The Bill of Rights was intended by the Founders to restrain the Federal government alone.

In terms of RKBA, it is important to remember how it was regarded in the aftermath of the Revolution. RKBA was seen as being a God given right above and beyond the power of any legislative body or executive to infringe upon. Whether there was written protection for it or not, it was viewed as being akin to breathing air. It was something free men could do as a matter of course. If registration, licensing, background checks, "assault" weapon bans etc had been attempted in, say, 1800 one of three things would have occurred: nullification, negation by the courts, violent revolution. If you were a free white man it was your absolute right to go about armed so long as you were a peaceable citizen.

RKBA was included in state constitutions because of how justly important a right it was viewed as being and because the 2nd Amendment did not bind the states.
 
^ Yes, but after the Civil War, in which some States had trampled the rights of it's Citicens (Slaves, Former Slaves) the 14th amendment was enacted to apply the BOR against the states. Previously it was believed that the States were the "Protectors" of freedom and the Federal Government was the one not to be trusted. But they proved that wrong! Therefore, the BOR was incorporated against all levels of Governement. States had originaly demanded that the BOR be included for ratification. Most states also echoed the BOR in the respective state constitutions to ensure the rights were protected againts the states also.

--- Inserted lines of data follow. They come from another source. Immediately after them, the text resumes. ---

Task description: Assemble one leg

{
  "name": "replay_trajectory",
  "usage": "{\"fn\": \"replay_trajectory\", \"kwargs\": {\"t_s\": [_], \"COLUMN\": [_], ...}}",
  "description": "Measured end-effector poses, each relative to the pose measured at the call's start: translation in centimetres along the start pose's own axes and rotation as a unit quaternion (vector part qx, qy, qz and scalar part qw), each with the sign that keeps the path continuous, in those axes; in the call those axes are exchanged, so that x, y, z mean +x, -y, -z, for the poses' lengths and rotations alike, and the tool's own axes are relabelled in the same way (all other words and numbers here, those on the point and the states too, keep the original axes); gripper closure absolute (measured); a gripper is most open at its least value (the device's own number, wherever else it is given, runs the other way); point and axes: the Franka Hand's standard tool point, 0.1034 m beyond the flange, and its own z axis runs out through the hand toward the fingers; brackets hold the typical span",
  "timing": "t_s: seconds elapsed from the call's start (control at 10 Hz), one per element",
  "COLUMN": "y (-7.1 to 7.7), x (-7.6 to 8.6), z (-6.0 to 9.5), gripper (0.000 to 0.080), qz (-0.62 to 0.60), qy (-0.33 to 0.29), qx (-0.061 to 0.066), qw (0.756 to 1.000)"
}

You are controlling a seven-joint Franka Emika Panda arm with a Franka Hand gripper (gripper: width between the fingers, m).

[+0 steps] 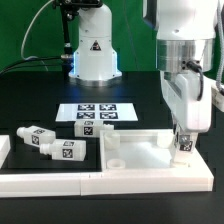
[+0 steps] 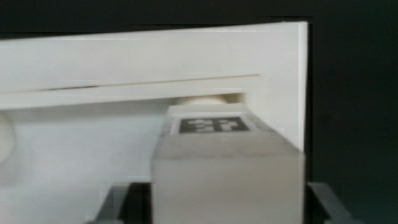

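The tabletop (image 1: 40, 95) is black. The marker board (image 1: 97, 116) is white and carries square black-and-white tags. The two loose legs (image 1: 52, 145) are white, each with a black-and-white tag on its side. The large flat panel (image 1: 145, 155) and the border rail (image 1: 60, 181) are plain white. The gripper (image 1: 184, 146) is white and pale grey. In the wrist view, the leg (image 2: 215, 124) shows a black-and-white tag against the white panel (image 2: 125, 70).

Open table at the back, crowded front edge

Two loose pegs (image 1: 45, 143) and the border rail (image 1: 60, 181) block the front; the marker board (image 1: 97, 116) lies flat on open tabletop (image 1: 30, 95).
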Motion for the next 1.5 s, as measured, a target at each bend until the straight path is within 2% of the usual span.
{"fn": "replay_trajectory", "kwargs": {"t_s": [0.2, 0.3, 0.4, 0.5, 0.9, 1.0, 1.1, 1.2, 1.3, 1.4, 1.5], "y": [0.01, 0.12, 0.27, 0.20, 0.02, 0.03, 0.02, 0.01, 0.01, 0.00, -0.02], "x": [0.05, 0.17, 0.08, -0.10, -0.14, -0.14, -0.24, -0.26, -0.21, -0.24, -0.28], "z": [-0.06, -0.01, 0.06, -0.06, -0.27, -0.27, -0.35, -0.37, -0.38, -0.38, -0.40], "gripper": [0.0507, 0.0291, 0.0291, 0.0179, 0.0151, 0.0150, 0.0150, 0.0231, 0.0379, 0.0379, 0.0517], "qz": [0.036, 0.127, 0.239, 0.329, 0.445, 0.486, 0.541, 0.508, 0.506, 0.500, 0.452], "qy": [0.000, -0.002, -0.002, 0.000, 0.000, 0.000, -0.006, -0.004, -0.004, -0.004, -0.003], "qx": [0.000, 0.000, 0.002, 0.001, -0.001, -0.001, -0.003, -0.002, -0.002, -0.002, -0.002], "qw": [0.999, 0.992, 0.971, 0.944, 0.896, 0.874, 0.841, 0.862, 0.862, 0.866, 0.892]}}
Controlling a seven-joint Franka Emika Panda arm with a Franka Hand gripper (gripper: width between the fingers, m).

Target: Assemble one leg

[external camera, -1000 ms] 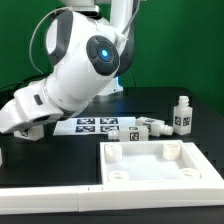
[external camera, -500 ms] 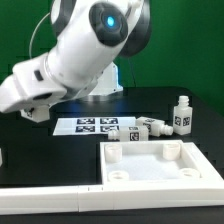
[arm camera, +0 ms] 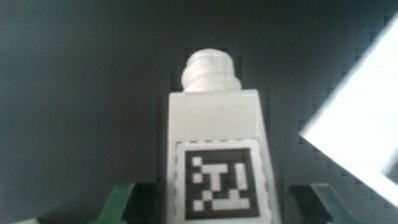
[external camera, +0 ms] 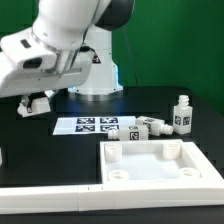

So the answer is Yes and No. Not formally until the 14th amendment, but yes many states echoed the BOR in thier State Constitutions.
 
The BOR applied to the Federal level. The stae constitutions regulated the matters there. All powers not delegated to the federal are reserved to the states.

...or to the people.

So, I'd believe that when the BOR says "the right of the people", that those powers were held by the people and that no level of government could infringe on them.